To be sure, I try whether mere impl const Trait would be enough. It turns out it is not, but we can put the value in an associated const.

#![feature(const_trait_impl)]
/// is_prime, next_prime and BOUND are used to make a loop that cannot be optimized away by the compiler, so that we can do benchmarking
const fn is_prime(mut x:usize) ->bool{
    let mut y= 2usize;
    loop {
        if y >= x {
            return true
        } else if x.rem_euclid(y) == 0 {
            x /= y
        } else {
            y += 1
        }
    }
}
const fn next_prime(x:usize)->usize {
    let mut n = x + 1;
    loop {
        if is_prime(n) {
            return n
        } else {
            n += 1
        }
    }
}
const BOUND : usize = 1000;
macro_rules! expensive {
    ()=>{
        {
            let mut x = 1usize;
            while x < BOUND {
                x = next_prime(x)
            }
            x
        }
    }
}

#[const_trait]
trait Default {
    fn default()->Self;
}

trait PrecomputedDefault {
    const DEFAULT:Self;

}
impl const Default for usize {
    fn default() -> Self {
        expensive!()
    }
}
impl<T> PrecomputedDefault for T where T:~const Default {
    const DEFAULT: Self = Default::default();
}
fn f_let_with_const_impl<T>(i:usize) ->T where T: Default {
    let t:T = Default::default();
    t
}
fn f_const_item<T>(i:usize) ->T where T: PrecomputedDefault {
    let t:T = PrecomputedDefault::DEFAULT;
    t
}
fn baseline()->usize {
    expensive!()
}
fn f_baseline(i:usize)->usize {
    let t = baseline();
    t
}

const TEST_LOOP : usize = 5;
fn test_function<F>(f:F) where F:Fn(usize)->usize{
    let start = chrono::prelude::Utc::now().timestamp_nanos();
    (1..=TEST_LOOP).for_each(|i|{let _ = f(i);});
    let end = chrono::prelude::Utc::now().timestamp_nanos();
    println!("{:<40} {:.6?} seconds", std::any::type_name::<F>(), (end-start) as f32 / 1_000_000_000f32)
}
fn main() {
    test_function(f_let_with_const_impl);
    test_function(f_const_item);
    test_function(f_baseline);
}

Output

zips::f_let_with_const_impl<usize>       0.001383 seconds
zips::f_const_item<usize>                0.000001 seconds
zips::f_baseline                         0.001339 seconds

Since you're using nightly, what you're looking for is inline_const - The Rust Unstable Book

Then you do let x = const { <T as MyDefault>::default() }; and it's guaranteed to be calculated in CTFE, not runtime.

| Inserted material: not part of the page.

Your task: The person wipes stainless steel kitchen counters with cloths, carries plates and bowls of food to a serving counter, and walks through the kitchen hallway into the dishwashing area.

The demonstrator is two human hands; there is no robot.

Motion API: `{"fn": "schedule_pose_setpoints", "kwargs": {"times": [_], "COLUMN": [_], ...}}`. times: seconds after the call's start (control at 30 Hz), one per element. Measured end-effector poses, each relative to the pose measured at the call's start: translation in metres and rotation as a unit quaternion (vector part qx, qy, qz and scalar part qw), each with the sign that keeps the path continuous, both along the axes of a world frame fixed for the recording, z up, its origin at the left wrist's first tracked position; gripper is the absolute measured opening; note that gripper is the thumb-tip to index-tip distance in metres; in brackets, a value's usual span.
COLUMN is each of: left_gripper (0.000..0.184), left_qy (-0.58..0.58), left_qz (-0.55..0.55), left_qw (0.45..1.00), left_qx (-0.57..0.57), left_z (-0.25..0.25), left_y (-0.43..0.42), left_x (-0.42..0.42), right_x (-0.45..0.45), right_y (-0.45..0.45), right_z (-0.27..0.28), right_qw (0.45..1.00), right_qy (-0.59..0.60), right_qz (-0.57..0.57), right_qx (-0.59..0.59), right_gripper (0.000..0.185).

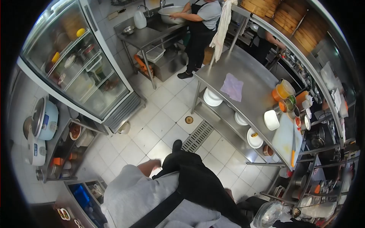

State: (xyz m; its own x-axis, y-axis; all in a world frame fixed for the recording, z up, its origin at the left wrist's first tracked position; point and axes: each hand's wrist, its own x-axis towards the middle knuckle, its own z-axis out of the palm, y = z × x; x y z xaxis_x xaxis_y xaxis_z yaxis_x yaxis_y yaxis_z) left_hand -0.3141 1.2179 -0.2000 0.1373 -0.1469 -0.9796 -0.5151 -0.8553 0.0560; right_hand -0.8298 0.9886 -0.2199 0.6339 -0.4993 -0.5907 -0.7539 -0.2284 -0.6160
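At the left side of my body, my left hand (pixel 153 165) hangs low over the tiled floor, blurred, its fingers too unclear to read. Only a small part of my right hand or wrist (pixel 229 193) shows beside my black apron (pixel 201 182); its fingers are hidden. Neither hand touches a counter. Ahead to the right, the steel table (pixel 253 72) carries a purple cloth (pixel 232 87), a white square dish (pixel 271 120) and a cutting board (pixel 283 138) with an orange-handled knife (pixel 293 152).
A glass-door fridge (pixel 80 60) stands at the left, above a shelf with a rice cooker (pixel 45 118). One person (pixel 205 22) holds a large bowl (pixel 171 15) at the sink; another person (pixel 262 41) is behind the table. A floor drain (pixel 197 136) lies ahead.
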Motion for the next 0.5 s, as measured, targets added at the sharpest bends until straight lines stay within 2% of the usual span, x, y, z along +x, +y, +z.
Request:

(This is like how a fn can't use outer generics, but you can use outer generics in a closure expression. A const item can't use outer generics, but an inline const expression can.)

4 Likes

You've clearly never seen the code I've written!

Thank you! But it seems there remains a problem:

Code

#![feature(const_trait_impl)]
#![feature(inline_const)]
#[const_trait]
trait Default {
    fn default()->Self;
}

fn f<T>()where T:~const Default {
    let t = const {<T as Default>::default()};
}
fn main() {}

Error Message

error: `~const` is not allowed here
   --> src/zips.rs:264:18
    |
264 | fn f<T>()where T:~const Default {
    |                  ^^^^^^^^^^^^^^
    |
note: this function is not `const`, so it cannot have `~const` trait bounds
   --> src/zips.rs:264:4
    |
264 | fn f<T>()where T:~const Default {
    |    ^

Interestingly, the following does compile:

#![feature(const_trait_impl)]
#![feature(inline_const)]
#[const_trait]
trait Default {
    fn default()->Self;
}

const fn g<T>()->T where T: ~const Default {
    const {<T as Default>::default()}
}
fn f<T>()->T where T:Default {
    let t = g();
    t
}

fn main() {}

which is just adding a function wrapping the const block.